En 1990, des pêcheurs espagnols remontent à la surface deux gros objets métalliques capturés dans leurs filets, à seulement six mètres de profondeur au large de Benicarló. Ces pièces, fastidieusement collées les unes aux autres par la corrosion, s’avèrent être 43 casques en fer… La collection la plus importante jamais retrouvée dans la partie occidentale de la Méditerranée.

Un mystère romain qui se dissipe

Pendant trois décennies, les archéologues ont interprété ces casques comme appartenant à l’époque romaine, notamment parce que le même site avait livré des ancres et des casques plus anciens. Pourtant, la morphologie des pièces présentait des contradictions : certains traits rappelaient les modèles tard‑romains, d’autres évoquaient clairement des conceptions médiévales.
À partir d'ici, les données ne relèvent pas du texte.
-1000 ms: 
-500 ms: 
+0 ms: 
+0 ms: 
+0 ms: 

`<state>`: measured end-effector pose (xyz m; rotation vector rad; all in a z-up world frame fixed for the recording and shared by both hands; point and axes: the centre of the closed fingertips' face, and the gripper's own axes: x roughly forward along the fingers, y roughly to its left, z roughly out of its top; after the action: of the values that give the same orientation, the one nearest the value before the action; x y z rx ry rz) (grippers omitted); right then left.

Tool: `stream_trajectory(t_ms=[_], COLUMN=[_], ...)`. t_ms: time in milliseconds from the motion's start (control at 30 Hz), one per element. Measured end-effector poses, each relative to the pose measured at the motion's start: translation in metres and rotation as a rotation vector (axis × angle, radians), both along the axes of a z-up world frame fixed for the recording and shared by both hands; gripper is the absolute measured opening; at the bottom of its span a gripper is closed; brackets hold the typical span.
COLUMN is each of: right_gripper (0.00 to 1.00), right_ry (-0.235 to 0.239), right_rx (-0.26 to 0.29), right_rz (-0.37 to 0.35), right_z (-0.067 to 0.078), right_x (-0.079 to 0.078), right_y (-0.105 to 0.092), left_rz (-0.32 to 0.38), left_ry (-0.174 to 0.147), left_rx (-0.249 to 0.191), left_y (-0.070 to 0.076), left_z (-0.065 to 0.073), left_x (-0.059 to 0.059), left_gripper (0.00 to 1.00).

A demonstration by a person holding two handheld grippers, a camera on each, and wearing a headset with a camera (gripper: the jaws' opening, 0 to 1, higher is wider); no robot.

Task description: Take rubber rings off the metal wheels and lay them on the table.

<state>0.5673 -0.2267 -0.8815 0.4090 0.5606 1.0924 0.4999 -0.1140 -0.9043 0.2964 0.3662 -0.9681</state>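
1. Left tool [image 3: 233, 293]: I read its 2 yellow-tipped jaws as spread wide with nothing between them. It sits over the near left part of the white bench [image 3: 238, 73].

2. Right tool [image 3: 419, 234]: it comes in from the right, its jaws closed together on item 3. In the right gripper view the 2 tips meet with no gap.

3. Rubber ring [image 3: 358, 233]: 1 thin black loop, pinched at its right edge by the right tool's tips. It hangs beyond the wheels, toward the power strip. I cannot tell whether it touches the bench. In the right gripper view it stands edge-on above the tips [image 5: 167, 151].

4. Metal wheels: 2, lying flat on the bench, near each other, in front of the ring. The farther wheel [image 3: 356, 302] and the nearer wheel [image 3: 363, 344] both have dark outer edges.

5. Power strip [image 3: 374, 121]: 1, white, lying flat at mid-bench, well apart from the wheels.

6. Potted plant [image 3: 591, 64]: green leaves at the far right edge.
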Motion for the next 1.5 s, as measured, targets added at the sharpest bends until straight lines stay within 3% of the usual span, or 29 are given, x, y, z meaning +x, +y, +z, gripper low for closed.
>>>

La clé : des tissus préservés au cœur de la rouille

Le déclic est survenu lorsqu’une fine couche de tissu organique a été découverte à l’intérieur de quelques casques. Le sable et la corrosion avaient créé une sorte de « croûte protectrice », empêchant la décomposition du textile pendant plusieurs siècles. Grâce à la datation au carbone 14, cinq échantillons ont été analysés dans deux laboratoires distincts. Quatre d’entre eux se situent au tournant du XVe siècle, tandis que le cinquième, plus jeune, résulte probablement d’une contamination postérieure.

Implications commerciales et militaires

Ces résultats prouvent que les armements en fer étaient produits en grand nombre et transportés sur de vastes réseaux commerciaux. Les chercheurs imaginent une route maritime reliant la côte de Valence aux cités portuaires du nord de l’Italie, comme Gênes. Ce commerce d’objets militaires indique une Méditerranée du XVe siècle bien plus dynamique que ce que les études antérieures laissaient supposer.

Un contexte de piraterie et de fortifications

À la même période, la côte valencienne subit une vague d’attaques de pirates. Les villes côtières érigeaient des tours de guet, renforçaient leurs murailles et formaient des milices locales. Les casques retrouvés étaient probablement destinés à ces défenseurs, aux troupes du royaume valentin ou à des groupes armés chargés de protéger les routes maritimes.

Cette redéfinition chronologique transforme non seulement la compréhension du site de Piedras de la Barbada, mais ouvre également une nouvelle perspective sur les échanges militaires et les stratégies de défense en Méditerranée à la fin du Moyen Âge.